It’s always been personal. It was never about the brand, never about the business. It was always about how it made you feel, your experiences and your aspirations.
I’ve always liked business.
I grew up in hotels and it felt like I lived inside this never sleeping creature made of a thousand moving parts.
It was exciting.
I would meet dozens of new people every year, and became interested in their experiences, in what made them choose that particular place and what they would make of the memories they took back home.
"I mean, I learned marketing from many books, and schools, and people, but I think it was back then, at 9 or 10 years old, that I really understood its core."
I often see companies selling to everybody (this usually means nobody), pushing their product onto people’s (faceless) faces because they haven’t taken the time to do the research and make it personal.
I don’t mean creepy.
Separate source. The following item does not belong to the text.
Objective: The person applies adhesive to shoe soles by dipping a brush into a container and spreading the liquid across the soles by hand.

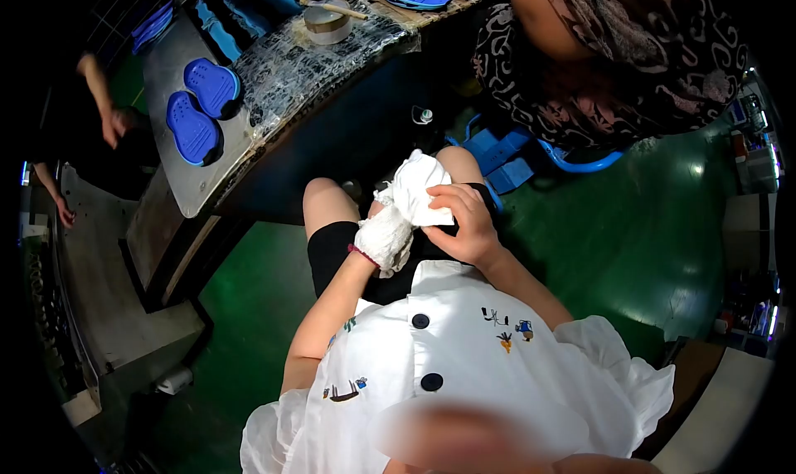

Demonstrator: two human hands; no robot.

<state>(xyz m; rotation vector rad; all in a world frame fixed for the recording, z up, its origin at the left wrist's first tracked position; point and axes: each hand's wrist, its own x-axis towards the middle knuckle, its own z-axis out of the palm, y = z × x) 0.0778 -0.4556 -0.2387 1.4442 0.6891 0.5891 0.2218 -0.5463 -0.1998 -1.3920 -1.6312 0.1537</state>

I mean honest, respectful and meaningful.
We do get a bad rap as marketers (and rightly so sometimes) but I think the problem is usually due to a poorly executed strategy and a shortsighted company.
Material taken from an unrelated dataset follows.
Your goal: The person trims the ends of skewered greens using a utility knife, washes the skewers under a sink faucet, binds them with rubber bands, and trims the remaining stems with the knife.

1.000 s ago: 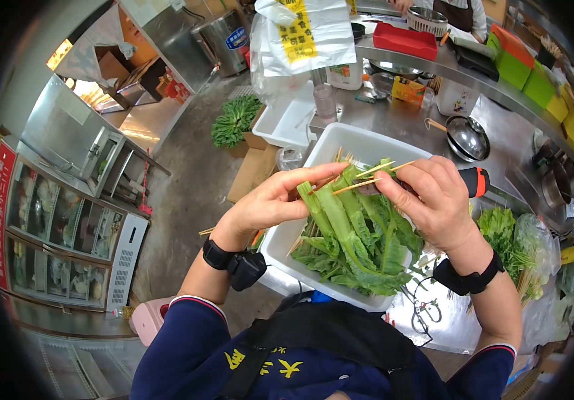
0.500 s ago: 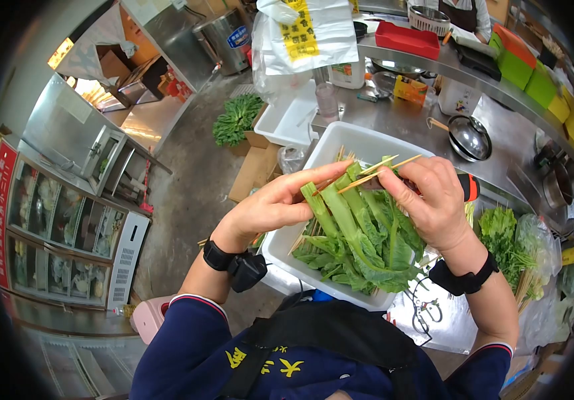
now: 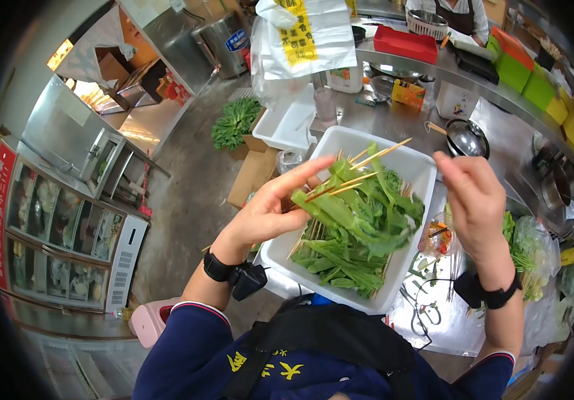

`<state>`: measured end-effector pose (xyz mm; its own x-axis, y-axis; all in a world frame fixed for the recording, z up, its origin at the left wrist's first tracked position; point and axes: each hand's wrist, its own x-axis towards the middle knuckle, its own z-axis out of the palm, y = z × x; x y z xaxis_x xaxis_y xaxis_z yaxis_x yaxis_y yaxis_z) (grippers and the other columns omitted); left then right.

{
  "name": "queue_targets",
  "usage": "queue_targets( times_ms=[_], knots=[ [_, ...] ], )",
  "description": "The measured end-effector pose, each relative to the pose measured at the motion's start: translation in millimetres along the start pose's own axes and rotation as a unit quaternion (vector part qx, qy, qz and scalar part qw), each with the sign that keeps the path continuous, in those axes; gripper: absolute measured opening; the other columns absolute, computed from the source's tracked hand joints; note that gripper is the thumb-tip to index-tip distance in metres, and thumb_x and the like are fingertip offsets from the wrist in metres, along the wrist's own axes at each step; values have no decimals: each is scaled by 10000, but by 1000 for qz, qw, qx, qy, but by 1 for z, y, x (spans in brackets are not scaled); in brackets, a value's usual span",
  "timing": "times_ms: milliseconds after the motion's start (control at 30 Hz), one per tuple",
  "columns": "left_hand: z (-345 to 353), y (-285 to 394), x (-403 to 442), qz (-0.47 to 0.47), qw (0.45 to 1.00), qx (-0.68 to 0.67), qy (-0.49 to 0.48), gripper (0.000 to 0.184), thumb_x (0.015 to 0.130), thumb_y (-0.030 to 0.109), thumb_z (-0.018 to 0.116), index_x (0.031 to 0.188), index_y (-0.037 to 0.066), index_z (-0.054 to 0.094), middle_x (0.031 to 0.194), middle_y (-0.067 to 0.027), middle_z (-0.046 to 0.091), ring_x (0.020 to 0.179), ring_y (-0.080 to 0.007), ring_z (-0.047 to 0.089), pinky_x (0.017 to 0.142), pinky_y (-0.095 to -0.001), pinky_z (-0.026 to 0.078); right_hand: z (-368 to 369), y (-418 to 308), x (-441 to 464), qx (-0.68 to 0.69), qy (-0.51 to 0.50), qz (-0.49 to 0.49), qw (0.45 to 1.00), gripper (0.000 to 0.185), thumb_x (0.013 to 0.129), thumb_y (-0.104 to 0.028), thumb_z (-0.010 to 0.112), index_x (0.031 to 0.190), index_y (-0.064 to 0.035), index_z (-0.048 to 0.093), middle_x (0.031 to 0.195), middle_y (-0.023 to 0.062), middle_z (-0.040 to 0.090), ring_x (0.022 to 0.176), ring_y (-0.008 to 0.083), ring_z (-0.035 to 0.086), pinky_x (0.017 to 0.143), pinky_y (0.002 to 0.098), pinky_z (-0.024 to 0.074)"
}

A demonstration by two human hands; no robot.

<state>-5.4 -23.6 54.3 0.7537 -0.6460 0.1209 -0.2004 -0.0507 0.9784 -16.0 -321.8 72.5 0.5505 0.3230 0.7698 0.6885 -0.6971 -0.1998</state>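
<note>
My left hand [image 3: 267,210] is closed round the stem end of skewered leafy greens [image 3: 343,217], between thumb and fingers. Thin wooden skewers [image 3: 360,179] cross the pale stems and stick out to the upper right. These greens hang over a white plastic tub [image 3: 419,159]. More skewered leaves [image 3: 340,267] lie inside it. My right hand [image 3: 477,200] is raised beyond the tub's right side, apart from the greens. Its fingers are bent loosely and nothing shows in them.
Right of the tub are a small clear bag with orange-red contents [image 3: 437,238], a black cable [image 3: 420,310] and bagged greens [image 3: 530,243]. A lidded pan [image 3: 468,140] stands behind. Another white tub [image 3: 280,127] and a leafy bunch [image 3: 237,123] are beyond. Another person [image 3: 463,17] stands across the counter.
My right hand has let go of the skewers and moved right, away from the greens. The greens in my left hand have tipped lower over the tub.
</note>
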Motion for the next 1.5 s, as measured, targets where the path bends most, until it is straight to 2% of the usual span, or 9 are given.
queue_targets(
  times_ms=[167,300,400,567,867,1100,1200,1333,1500],
  knots=[
    [12,-2,3,30,991,-128,38,633,816,6,488,1385,72,219,921,-23,493,857,-100,507,767,-217,403,-14,-44,-5,212,-82,181,957,320,772,38,567,1091,27,552,777,88,543,666,153,562,566,256,447],
    [32,-30,6,-43,966,-164,196,517,842,172,560,1290,50,331,920,-6,505,677,-51,468,548,-149,363,19,-82,-22,636,-150,408,638,304,891,-65,477,1182,16,445,922,64,567,726,89,580,588,195,487],
    [52,-56,11,39,963,-106,243,511,850,185,580,1280,52,339,910,1,523,663,-48,466,527,-170,362,54,-93,-24,697,-136,412,571,293,907,-121,466,1166,15,447,862,48,550,709,79,556,589,203,467],
    [62,-46,11,-18,948,-163,271,446,845,141,587,1210,3,371,820,-8,541,676,-38,496,511,-165,375,74,-88,-27,614,-24,458,642,283,906,-108,447,1160,12,409,779,55,536,649,90,532,545,218,452],
    [61,-57,12,17,949,-134,285,388,866,189,552,1173,13,393,835,-11,530,664,-43,495,509,-161,373,86,-85,-30,498,-27,398,770,180,874,-56,475,1039,3,437,716,62,548,607,102,544,551,242,466],
    [60,-59,17,9,932,-101,349,530,878,522,416,1035,17,451,728,-17,529,574,-53,480,448,-187,367,88,-85,-29,461,-51,411,785,192,887,-57,454,1070,0,442,799,51,553,652,86,533,529,214,450],
    [61,-62,18,9,929,-118,352,497,869,501,460,1009,24,470,711,-17,531,544,-50,471,426,-185,358,89,-87,-29,432,-51,385,814,195,883,-49,457,1072,-3,443,768,53,556,635,88,539,516,222,449],
    [61,-63,16,-6,925,-126,359,461,859,473,503,988,31,484,699,-18,533,537,-50,467,426,-186,357,89,-88,-25,413,-47,392,821,169,847,-50,493,1011,-17,472,762,132,596,652,260,598,587,332,457],
    [64,-61,13,51,909,-212,356,284,860,246,589,1002,43,450,872,-44,579,710,-64,538,593,-195,444,90,-87,-24,388,-58,368,843,147,841,-54,492,981,-13,479,760,164,586,672,328,584,586,366,450]
  ],
)
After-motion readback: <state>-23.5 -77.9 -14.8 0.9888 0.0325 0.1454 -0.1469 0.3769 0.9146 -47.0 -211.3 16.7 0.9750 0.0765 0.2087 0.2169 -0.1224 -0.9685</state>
We are all people interacting with people, but behind laptops and data and business objectives, we sometimes seem to have forgotten.
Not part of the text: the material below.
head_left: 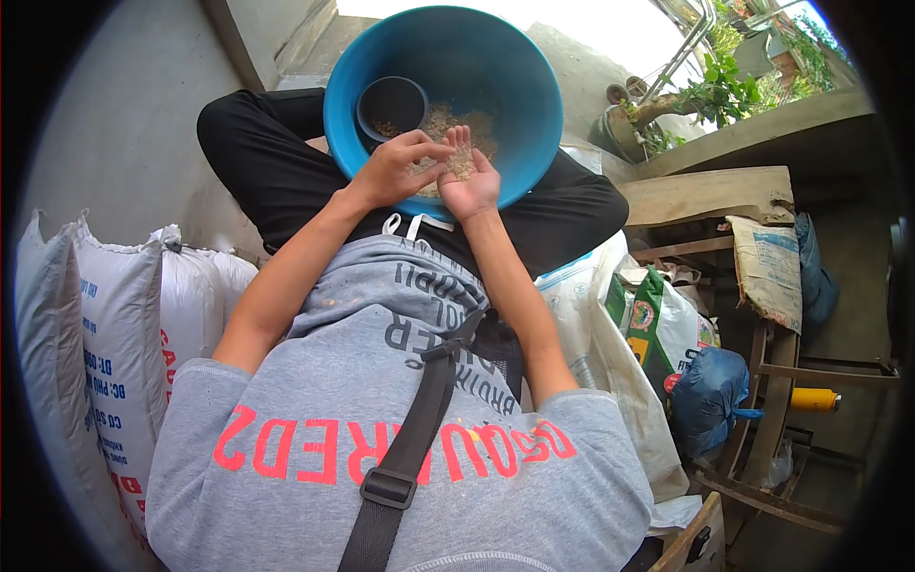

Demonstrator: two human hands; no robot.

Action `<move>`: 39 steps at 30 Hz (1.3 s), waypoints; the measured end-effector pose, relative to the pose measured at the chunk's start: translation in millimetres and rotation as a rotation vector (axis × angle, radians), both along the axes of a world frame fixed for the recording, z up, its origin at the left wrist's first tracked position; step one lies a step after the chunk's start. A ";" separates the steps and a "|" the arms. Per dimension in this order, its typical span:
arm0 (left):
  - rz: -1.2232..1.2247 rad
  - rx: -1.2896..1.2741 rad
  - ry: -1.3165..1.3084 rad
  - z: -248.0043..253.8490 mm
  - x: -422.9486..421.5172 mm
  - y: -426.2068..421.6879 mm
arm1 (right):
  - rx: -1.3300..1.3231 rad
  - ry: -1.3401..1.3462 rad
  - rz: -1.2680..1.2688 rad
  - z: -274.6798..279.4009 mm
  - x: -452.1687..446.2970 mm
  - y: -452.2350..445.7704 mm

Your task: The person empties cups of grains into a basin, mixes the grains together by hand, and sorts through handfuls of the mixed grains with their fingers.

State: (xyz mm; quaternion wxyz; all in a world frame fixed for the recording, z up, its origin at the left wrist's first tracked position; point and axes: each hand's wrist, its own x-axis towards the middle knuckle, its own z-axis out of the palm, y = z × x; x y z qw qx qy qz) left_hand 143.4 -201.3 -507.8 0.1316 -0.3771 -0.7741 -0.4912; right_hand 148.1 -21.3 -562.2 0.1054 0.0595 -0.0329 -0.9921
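A large blue plastic basin (pixel 529 86) rests between the crossed legs, with pale grains or seeds (pixel 481 133) spread over its bottom. My right hand (pixel 470 191) is held palm up above the near rim, cupping a small heap of pale grains (pixel 461 164). Beside it, my left hand (pixel 393 172) reaches across with fingertips drawn together in a pinch at the edge of that palm; anything between them is too small to make out. Inside the basin at the left sits a dark round bowl (pixel 394 101) with some brownish grains in it.
White printed sacks (pixel 119 315) stand along the left wall. To the right are more bags (pixel 658 324), a blue plastic bundle (pixel 710 396) and a wooden frame (pixel 762 410). A potted plant (pixel 624 133) stands beyond the right knee.
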 end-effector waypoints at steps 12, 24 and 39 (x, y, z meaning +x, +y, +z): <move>0.023 -0.037 0.063 3.3 3.8 -0.5 | 0.114 0.058 -0.044 16.4 6.3 -5.9; 0.008 -0.142 0.032 -3.4 1.3 -1.2 | -0.013 0.235 0.194 3.2 5.8 -2.5; -0.063 0.012 0.033 -10.4 -3.9 -1.3 | -0.005 0.133 0.129 5.5 3.7 -5.0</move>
Every time I feel like I’m too focused on the numbers, I try to take a step back and remember those days running around hotel corridors. The experiences the guests had, the memories, the nostalgia many years later.
That’s what I’m meant to focus on, that’s what we’re selling.
A word about sticking to your guns:
I have a DIY spirit. In life, this has proven to be inconsistent at times, but in work I feel like it’s a valuable asset. I truly believe that you do a better job if you understand what it’s made of, if you take the time to learn about it. I feel like tutors, books and gurus have tried to make me unlearn this approach. To automate, to generalise and disguise it as personalised. I refuse though.
It is and it will always be personal.